SummaryWe conducted a double blind, randomised, placebo-controlled, crossover study evaluating the effects of halving inhaled steroid dosage plus salmeterol, or salmeterol and tiotropium. Eighteen life-long non-smoking severe asthmatics [mean FEV1 1.49 l (51%)] were run-in for 4 weeks on HFA-fluticasone propionate 1000 μg daily, and were subsequently randomised to 4 weeks of either (a) HFA-fluticasone propionate 500 μg BD/salmeterol 100 μg BD/HFA-tiotropium bromide18 μg od; or (b) fluticasone propionate 500 μg BD/salmeterol 100 μg BD matched placebo.

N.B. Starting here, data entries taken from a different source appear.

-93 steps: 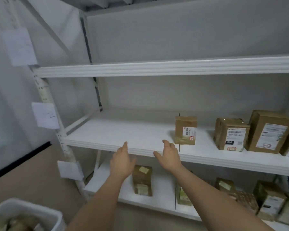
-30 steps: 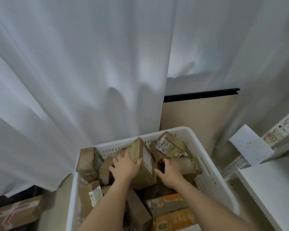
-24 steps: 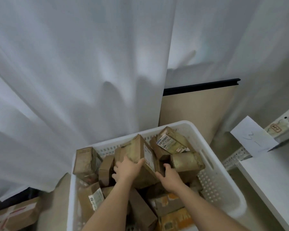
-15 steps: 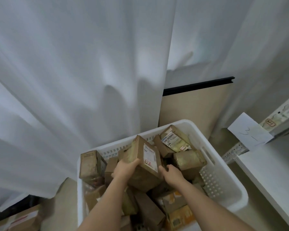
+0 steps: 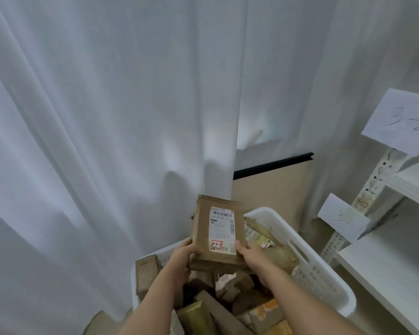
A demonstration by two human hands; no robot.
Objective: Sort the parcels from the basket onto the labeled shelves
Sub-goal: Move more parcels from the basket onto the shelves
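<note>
Parcel: brown cardboard, white barcode label w/ red "3-3-5" sticker.

Both bare forearms reach forward from the lower edge of the view, converging. The left hand curls around the lower left edge of a parcel, thumb on its front. The right hand grips the lower right corner, thumb on the front, fingers hidden behind.
</note>
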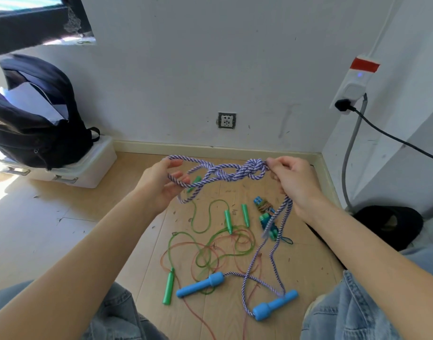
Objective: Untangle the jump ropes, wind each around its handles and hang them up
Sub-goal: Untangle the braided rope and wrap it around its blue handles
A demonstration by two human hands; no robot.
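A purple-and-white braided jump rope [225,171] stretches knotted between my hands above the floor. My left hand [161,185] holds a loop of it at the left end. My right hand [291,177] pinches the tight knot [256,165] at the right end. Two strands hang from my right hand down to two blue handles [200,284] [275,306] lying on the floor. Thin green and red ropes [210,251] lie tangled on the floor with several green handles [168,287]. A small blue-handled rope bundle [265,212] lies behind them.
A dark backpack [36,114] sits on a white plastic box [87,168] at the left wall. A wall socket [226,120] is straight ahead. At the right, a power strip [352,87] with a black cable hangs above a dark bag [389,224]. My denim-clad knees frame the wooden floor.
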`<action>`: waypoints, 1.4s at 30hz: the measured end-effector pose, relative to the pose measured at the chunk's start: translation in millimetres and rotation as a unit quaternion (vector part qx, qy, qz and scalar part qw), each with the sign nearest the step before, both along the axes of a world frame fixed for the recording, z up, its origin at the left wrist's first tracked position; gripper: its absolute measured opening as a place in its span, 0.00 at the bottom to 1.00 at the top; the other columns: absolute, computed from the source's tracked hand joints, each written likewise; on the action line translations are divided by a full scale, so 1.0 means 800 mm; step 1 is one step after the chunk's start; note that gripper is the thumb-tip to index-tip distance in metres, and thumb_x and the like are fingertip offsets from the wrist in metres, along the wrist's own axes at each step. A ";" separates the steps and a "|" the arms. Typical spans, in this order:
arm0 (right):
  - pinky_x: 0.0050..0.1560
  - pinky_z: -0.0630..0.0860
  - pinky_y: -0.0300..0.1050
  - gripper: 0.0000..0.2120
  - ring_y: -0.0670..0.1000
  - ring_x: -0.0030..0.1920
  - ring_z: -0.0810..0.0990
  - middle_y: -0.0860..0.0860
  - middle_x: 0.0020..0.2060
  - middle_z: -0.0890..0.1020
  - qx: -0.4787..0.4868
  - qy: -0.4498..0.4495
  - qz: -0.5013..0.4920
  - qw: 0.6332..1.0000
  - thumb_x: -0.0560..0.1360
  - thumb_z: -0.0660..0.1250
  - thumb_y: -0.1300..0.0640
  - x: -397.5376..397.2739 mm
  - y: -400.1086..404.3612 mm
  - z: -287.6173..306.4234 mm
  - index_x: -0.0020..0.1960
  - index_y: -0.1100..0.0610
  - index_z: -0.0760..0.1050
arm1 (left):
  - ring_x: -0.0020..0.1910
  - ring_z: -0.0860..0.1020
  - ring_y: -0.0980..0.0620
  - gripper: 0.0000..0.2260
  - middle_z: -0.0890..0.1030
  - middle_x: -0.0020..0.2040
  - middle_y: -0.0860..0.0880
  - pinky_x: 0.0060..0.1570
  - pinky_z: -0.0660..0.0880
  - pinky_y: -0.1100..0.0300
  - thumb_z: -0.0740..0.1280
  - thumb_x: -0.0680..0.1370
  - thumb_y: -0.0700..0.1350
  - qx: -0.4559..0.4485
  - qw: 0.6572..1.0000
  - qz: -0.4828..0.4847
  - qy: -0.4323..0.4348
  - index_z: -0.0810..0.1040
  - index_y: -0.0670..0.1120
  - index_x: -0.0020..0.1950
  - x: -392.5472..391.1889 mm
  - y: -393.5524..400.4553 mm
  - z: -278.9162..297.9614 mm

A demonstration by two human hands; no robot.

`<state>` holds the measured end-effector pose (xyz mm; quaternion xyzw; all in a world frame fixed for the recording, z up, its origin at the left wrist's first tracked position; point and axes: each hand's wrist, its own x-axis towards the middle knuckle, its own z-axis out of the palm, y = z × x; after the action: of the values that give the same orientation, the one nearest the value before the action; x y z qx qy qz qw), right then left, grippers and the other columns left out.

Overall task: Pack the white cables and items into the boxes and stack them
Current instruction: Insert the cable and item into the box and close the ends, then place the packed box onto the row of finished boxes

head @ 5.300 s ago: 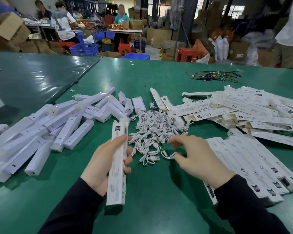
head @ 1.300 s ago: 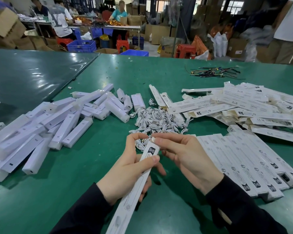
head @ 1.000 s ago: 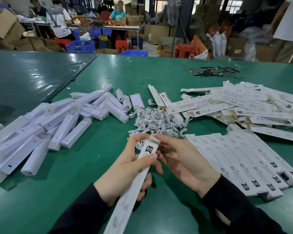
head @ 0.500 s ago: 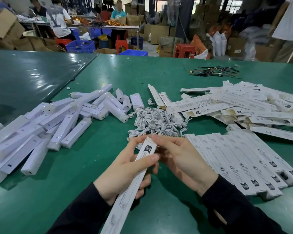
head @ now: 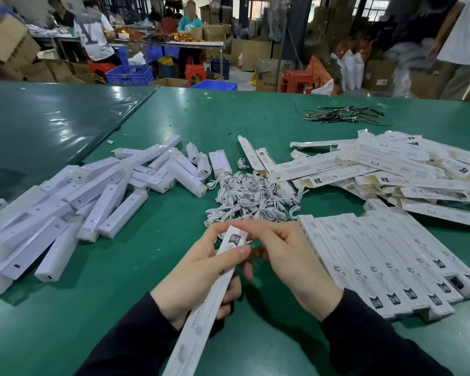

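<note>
Green counter (head: 269,126) fills most of the view, with a busy warehouse of cartons and seated workers behind it. Taking the heap of white cables (head: 251,198) at the counter's middle as the landmark, the biggest mass still waiting is the loose pile of white bar-shaped items (head: 73,202) to the left of the heap. To the right of and beyond the heap sprawls a jumble of flat, unfilled boxes (head: 396,169), many with open flaps. Nearer than that jumble, just right of the heap, lies a neat row of closed boxes (head: 385,264) laid side by side; these look packed, though they form a single layer, not yet a tall stack. A tangle of dark wires (head: 342,115) lies well beyond the heap.

Directly in front of the heap, the left hand (head: 201,272) grips one long box (head: 217,283) around its upper part, fingers wrapped on it, its far end tilted up toward the heap. The right hand (head: 291,256) pinches at that top end, fingers together on the flap, apparently closing it.

By my judgement the job is well short of half done: about ten boxes finished, far more items, cables and boxes left.
</note>
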<state>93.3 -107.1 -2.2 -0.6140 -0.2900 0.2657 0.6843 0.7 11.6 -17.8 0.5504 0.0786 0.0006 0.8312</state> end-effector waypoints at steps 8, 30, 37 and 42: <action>0.58 0.75 0.44 0.20 0.47 0.55 0.81 0.46 0.50 0.85 -0.071 -0.230 0.095 0.966 0.69 0.68 0.60 0.015 -0.017 0.009 0.61 0.50 0.79 | 0.22 0.71 0.47 0.21 0.80 0.39 0.37 0.18 0.68 0.65 0.68 0.73 0.37 -0.096 0.984 -0.100 0.108 0.71 0.45 0.66 -0.001 0.011 0.019; 0.36 0.72 0.47 0.19 0.48 0.31 0.75 0.45 0.45 0.74 -0.395 -0.369 -0.260 0.800 0.64 0.79 0.58 0.003 -0.151 0.012 0.47 0.39 0.79 | 0.26 0.75 0.52 0.09 0.80 0.35 0.47 0.23 0.72 0.63 0.58 0.81 0.45 -0.081 0.937 0.341 0.019 0.75 0.43 0.50 -0.003 0.047 0.011; 0.54 0.75 0.43 0.21 0.40 0.51 0.76 0.36 0.57 0.67 -0.564 -0.405 -0.088 0.715 0.70 0.57 0.28 0.014 -0.128 0.056 0.60 0.30 0.62 | 0.25 0.73 0.54 0.08 0.79 0.32 0.50 0.23 0.70 0.63 0.57 0.81 0.43 -0.055 0.927 0.370 0.019 0.76 0.44 0.48 -0.003 0.049 0.009; 0.57 0.76 0.51 0.13 0.47 0.51 0.78 0.45 0.53 0.80 -0.451 -0.475 -0.132 0.744 0.77 0.63 0.52 0.102 -0.075 0.089 0.61 0.46 0.76 | 0.25 0.73 0.54 0.09 0.79 0.32 0.51 0.23 0.70 0.63 0.58 0.81 0.44 -0.037 0.925 0.379 0.015 0.76 0.45 0.47 -0.003 0.048 0.008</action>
<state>175.0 -167.3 69.1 -0.9300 -0.3399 -0.0536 0.1289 -1.5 49.9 -11.7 0.4482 0.2936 0.3040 0.7877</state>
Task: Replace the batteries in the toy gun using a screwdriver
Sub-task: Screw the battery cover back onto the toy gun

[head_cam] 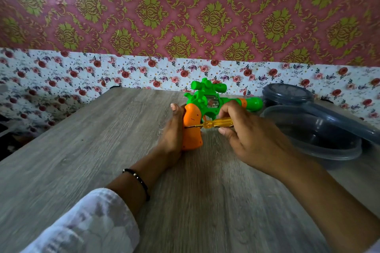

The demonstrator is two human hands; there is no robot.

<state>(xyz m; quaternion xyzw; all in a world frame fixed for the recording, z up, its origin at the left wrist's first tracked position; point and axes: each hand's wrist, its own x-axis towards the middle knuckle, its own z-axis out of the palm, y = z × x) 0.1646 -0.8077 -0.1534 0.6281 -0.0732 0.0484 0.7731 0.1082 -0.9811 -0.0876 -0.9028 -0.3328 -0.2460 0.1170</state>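
Note:
A green toy gun point(207, 98) with an orange grip stands on the wooden table point(102, 150), grip toward me and barrel pointing right. My left hand point(173, 135) wraps the left side of the orange grip and holds it steady. My right hand point(244, 131) is closed around the yellow translucent handle of a screwdriver point(218, 123). The screwdriver lies nearly level, and its thin shaft runs left with the tip touching the side of the orange grip. No batteries are visible.
A grey plastic container point(312, 135) sits at the right, with its lid point(287, 93) leaning against it behind. A floral-papered wall point(123, 72) rises just behind the table's far edge. The table's left edge runs diagonally at the left.

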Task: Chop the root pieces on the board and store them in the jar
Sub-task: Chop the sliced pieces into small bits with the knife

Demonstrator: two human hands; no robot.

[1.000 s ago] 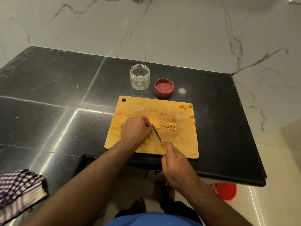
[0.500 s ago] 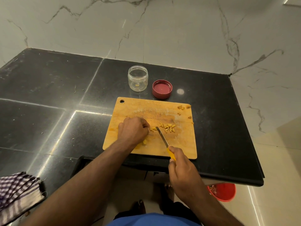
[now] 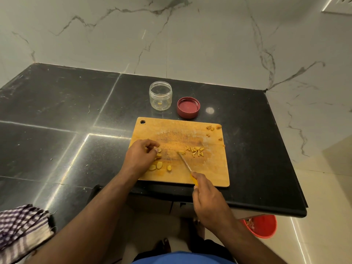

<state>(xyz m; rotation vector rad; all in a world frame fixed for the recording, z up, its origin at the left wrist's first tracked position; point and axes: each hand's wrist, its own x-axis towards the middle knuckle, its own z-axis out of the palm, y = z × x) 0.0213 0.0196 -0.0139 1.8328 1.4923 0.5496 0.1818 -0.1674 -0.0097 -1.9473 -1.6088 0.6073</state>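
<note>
Root pieces (image 3: 159, 164) being cut on the board (image 3: 209, 168).
A knife (image 3: 185, 162) is gripped by the right hand (image 3: 207, 199); one piece is pinched by the left hand (image 3: 141, 155).

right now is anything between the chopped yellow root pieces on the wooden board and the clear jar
Nothing visible. The chopped yellow root pieces lie mid-board; the clear plastic jar stands open beyond the wooden board's far edge, with the red lid beside it, off the path.
</note>
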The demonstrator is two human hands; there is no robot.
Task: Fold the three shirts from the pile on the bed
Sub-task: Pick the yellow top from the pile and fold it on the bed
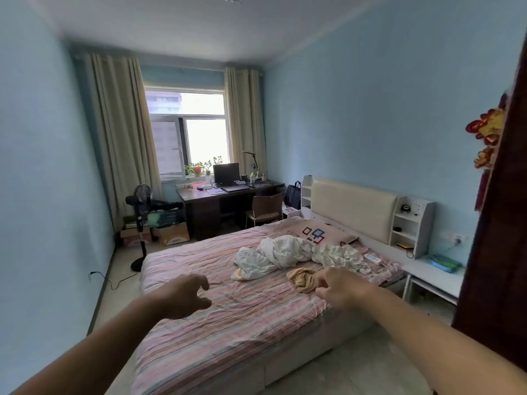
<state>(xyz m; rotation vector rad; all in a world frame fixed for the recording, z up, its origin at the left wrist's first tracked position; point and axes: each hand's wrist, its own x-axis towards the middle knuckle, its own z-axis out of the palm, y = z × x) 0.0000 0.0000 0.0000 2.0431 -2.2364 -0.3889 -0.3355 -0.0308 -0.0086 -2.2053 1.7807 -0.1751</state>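
Beyond the curled right hand (340, 287), a crumpled pile (299, 255) stretches across the bed (228, 315); the spread-fingered left hand (186, 295) hangs farther off.

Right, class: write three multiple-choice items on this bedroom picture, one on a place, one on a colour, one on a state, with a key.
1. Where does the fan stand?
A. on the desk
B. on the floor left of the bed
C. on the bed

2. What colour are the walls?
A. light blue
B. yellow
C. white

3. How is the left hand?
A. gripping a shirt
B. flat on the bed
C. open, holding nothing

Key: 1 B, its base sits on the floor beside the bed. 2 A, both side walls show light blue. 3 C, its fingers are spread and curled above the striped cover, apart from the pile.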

Measurements of spirometry and body plethysmography were made. Adding salmeterol to half the dose of fluticasone led to a mean improvement (95% CI) vs. baseline in morning PEF of 41.5 (14.0–69.0) l/min [p<0.05]; and RAW of 0.98 (0.14–1.8) cm H2O/l/s [p<0.05]. Adding salmeterol/tiotropium produced similar improvements in PEF and RAW, but also improved FEV1 by 0.17 (0.01–0.32) l [p<0.05]; FVC 0.24 (0.05–0.43) l [p<0.05] and reduced exhaled NO by 2.86 (0.12–5.6) ppb [p<0.05]. RV and TLC were not altered by either treatment; there were no significant changes in symptoms or quality of life compared with baseline. Addition of salmeterol/tiotropium to half the dose of fluticasone afforded small, but significant improvements in pulmonary function. These effects were not associated with commensurate changes in subjective symptoms or quality of life.